# WHAT TO WORK ON
Of all the lines in these entries, count those that contain "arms" and give only the total.

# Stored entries
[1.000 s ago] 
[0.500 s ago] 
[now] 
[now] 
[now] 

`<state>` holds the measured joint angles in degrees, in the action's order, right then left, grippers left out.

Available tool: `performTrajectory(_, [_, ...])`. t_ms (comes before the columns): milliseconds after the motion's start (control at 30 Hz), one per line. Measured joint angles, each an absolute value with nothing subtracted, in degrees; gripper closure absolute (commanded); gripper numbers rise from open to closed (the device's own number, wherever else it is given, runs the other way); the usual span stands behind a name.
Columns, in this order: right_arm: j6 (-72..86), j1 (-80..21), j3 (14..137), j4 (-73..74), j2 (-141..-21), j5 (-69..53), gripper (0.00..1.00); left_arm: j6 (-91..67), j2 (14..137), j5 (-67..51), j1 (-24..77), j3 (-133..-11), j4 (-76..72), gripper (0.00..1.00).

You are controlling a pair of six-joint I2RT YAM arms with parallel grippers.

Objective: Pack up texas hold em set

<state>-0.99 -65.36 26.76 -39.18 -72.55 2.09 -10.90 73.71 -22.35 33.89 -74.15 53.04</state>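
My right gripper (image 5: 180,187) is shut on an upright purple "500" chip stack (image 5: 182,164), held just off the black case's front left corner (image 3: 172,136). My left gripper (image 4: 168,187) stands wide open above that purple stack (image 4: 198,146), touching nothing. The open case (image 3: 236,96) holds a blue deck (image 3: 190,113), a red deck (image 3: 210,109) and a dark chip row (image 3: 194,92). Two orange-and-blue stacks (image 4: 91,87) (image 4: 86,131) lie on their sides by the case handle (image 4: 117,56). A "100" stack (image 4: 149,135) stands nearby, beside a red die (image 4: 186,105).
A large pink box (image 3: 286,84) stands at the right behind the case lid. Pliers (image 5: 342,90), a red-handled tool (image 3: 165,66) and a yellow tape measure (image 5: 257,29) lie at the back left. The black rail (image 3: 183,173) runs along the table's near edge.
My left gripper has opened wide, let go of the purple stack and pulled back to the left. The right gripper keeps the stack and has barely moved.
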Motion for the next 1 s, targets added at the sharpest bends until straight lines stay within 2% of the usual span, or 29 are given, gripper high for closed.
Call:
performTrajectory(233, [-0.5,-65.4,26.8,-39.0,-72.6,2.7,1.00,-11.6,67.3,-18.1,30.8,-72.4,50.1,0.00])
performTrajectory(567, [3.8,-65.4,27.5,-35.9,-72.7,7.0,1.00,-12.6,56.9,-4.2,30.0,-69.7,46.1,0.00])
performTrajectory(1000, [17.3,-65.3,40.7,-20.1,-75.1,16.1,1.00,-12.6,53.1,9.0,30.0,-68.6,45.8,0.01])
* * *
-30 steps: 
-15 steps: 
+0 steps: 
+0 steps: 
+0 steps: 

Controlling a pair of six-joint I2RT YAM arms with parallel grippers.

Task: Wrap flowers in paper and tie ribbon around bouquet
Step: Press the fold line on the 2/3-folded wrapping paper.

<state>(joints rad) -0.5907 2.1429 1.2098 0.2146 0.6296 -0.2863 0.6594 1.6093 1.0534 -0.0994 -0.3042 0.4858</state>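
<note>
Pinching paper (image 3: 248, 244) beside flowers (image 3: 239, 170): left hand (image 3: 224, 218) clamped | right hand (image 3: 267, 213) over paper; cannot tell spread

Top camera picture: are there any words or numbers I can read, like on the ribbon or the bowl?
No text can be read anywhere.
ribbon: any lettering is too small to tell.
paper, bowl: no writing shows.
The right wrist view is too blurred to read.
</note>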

# ANSWER TO THIS EXERCISE
2